The problem with more frequent revisionary surgery is that every surgery has risks, and every additional surgery involving the hip joint exponentially increases the chances of serious complications like blood clots, bone loss, nerve damage or infection. Of course, there also is the associated pain, rehabilitation time, and expense.
In early 2010, DePuy reported that it would phase out these implants because not enough of the devices were selling to justify the costs of manufacture. Consumer watchdog groups and medical professionals, however, feel that DePuy's announcement was motivated by its own misgivings about the problems with the device.
The most common complication associated with these particular ASR implants is something called metal hypersensitivity.

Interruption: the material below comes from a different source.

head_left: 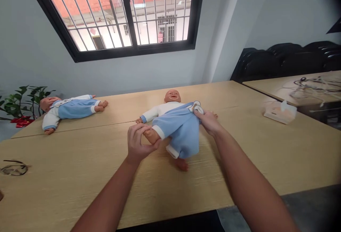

Surface sensitivity to metals is relatively common. An estimated 10 to 15 percent of the population has some form of allergic reaction to metal, from hives, redness and itching to eczema in the affected area.
The metal sensitivity experienced by hip replacement patients cannot be treated by an analgesic cream or a topical antihistamine. The problem occurs when metal-on-metal devices are either installed incorrectly or they fail altogether—causing the metal surfaces to scrape together with more friction than normal, releasing microscopic particles of metallic debris into nearby tissue.
A buildup of this metal can cause inflammation, pain in the groin region, bone loss, systemic immunological responses and tissue death. These serious complications often require the revisionary surgery referenced above to correct tissue problems or even swap out the faulty joint for a new one. That is why medical professionals have recommended—in a recent edition of The Journal of Arthroplasty—that physicians only use these particular ASR devices once they have carefully considered the possible benefits and risks to the patient.